Wednesday, February 24, 2010
Getting the perimeters right
When using a image processing approach to slicing and dicing when one extracts the perimeter of a curved boundary one is faced with an avalanche of very short (~0.1 - 0.1414 mm) print segments that do not easily transcribe into nice long, straight print roads like infills tend to. Trying to print 0.1 mm line segments presses the limits speed at which the Rapman MCU can take data off of the SD card and process it into stepper instructions.
I spent several days reasoning that if the conversion of vectors into bitmaps is rasterisation, then I ought to be doing the reverse process which is vectorisation. Vectorisation is a well-understood, if unpleasant algorithmic process. After struggling with the likes of the LZ78 algorithm for several days, I finally realised that what I needed to be doing was far simpler than that.

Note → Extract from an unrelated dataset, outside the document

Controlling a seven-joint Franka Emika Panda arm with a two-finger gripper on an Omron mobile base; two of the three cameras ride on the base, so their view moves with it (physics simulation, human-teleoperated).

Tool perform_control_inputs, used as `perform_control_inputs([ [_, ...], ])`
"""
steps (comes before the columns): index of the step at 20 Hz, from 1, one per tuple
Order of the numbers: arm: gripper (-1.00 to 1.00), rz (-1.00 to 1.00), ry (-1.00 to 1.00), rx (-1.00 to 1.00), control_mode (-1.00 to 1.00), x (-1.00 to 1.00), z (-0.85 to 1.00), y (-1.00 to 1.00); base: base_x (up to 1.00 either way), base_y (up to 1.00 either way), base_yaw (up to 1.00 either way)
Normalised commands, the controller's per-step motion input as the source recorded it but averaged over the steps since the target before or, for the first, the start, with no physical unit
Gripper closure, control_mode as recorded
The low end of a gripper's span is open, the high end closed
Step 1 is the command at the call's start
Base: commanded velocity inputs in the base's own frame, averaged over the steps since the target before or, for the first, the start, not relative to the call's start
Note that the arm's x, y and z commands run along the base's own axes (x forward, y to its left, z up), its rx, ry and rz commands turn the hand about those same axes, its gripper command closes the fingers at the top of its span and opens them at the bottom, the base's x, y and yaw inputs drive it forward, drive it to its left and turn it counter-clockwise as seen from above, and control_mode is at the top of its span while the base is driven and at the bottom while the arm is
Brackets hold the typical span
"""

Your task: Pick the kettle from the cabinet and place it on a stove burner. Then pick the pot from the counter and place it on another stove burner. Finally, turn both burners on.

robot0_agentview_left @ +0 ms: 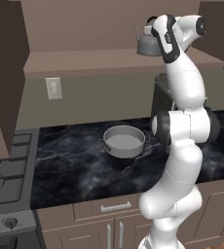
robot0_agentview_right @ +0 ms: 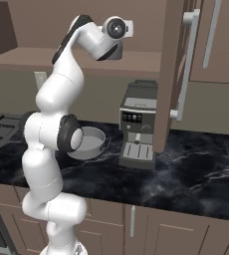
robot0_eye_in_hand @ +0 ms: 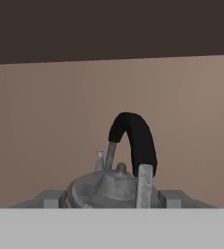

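Left base view: we found the kettle (robot0_agentview_left: 146, 43) in the upper right of the frame, standing upright on the cabinet (robot0_agentview_left: 109, 61) shelf board, with the arm's wrist directly in front of it and covering its right side. The pot (robot0_agentview_left: 124, 141) sat at frame centre on the counter (robot0_agentview_left: 75, 165), well apart from the kettle. One of the stove burners (robot0_agentview_left: 4, 170) lay at the lower left edge.

Right base view: we saw the wrist raised to shelf height at the upper centre, hiding the kettle. A coffee machine (robot0_agentview_right: 139, 127) stood on the counter below, just beside an open cabinet door (robot0_agentview_right: 172, 74).

Hand view: the kettle's black arched handle rose at frame centre, directly ahead of the gripper (robot0_eye_in_hand: 111, 202) and close to it. The arch ran nearly away from the camera, slightly to the right. We could not tell whether the jaws were apart or clamped on the kettle. We judged that the coming grasp depended on straddling the handle.
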Motion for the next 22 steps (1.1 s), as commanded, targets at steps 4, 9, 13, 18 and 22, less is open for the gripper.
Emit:
perform_control_inputs([
  [4,1.00,0.00,0.00,0.00,-1.00,0.00,0.00,0.00,0.00,0.00,0.00],
  [9,1.00,0.02,0.00,0.00,-1.00,0.00,0.00,0.01,0.00,0.00,0.00],
  [13,1.00,0.03,0.00,0.00,-1.00,0.00,0.00,0.07,0.00,0.00,0.00],
  [18,1.00,0.02,0.00,0.00,-1.00,0.00,0.00,0.10,0.00,0.00,0.00],
  [22,1.00,0.02,0.00,0.00,-1.00,0.00,0.00,0.02,0.00,0.00,0.00],
])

The approach I've finally taken was quite simple. My routines identify a series of pixels that form the boundary of an object slice. I simply begin by taking the first and third pixels in the path and forming a line thereby. Once I have this line I then determine the normal distance of the second pixel to that line. If it is less than a boundary that I can set I go on to test pixels one and four as a line and check the normal distances ob two and three against the the boundary value. I continue that process until one of the internal pixel's distance exceeds the boundary. I then step back one pixel and save that as the end points of a line segment in the compressed boundary. I then repeat the process using the end point of the last line segment in the boundary as the start point for the next until I've finished with the whole boundary description.
What I've described is a classic smoothing algorithm. The larger one sets the boundary the larger the degree of smoothing the boundary will be subjected to. I typically set it to 0.05 mm at the moment.
The code seems to handle my circular boundary problem adequately for the moment.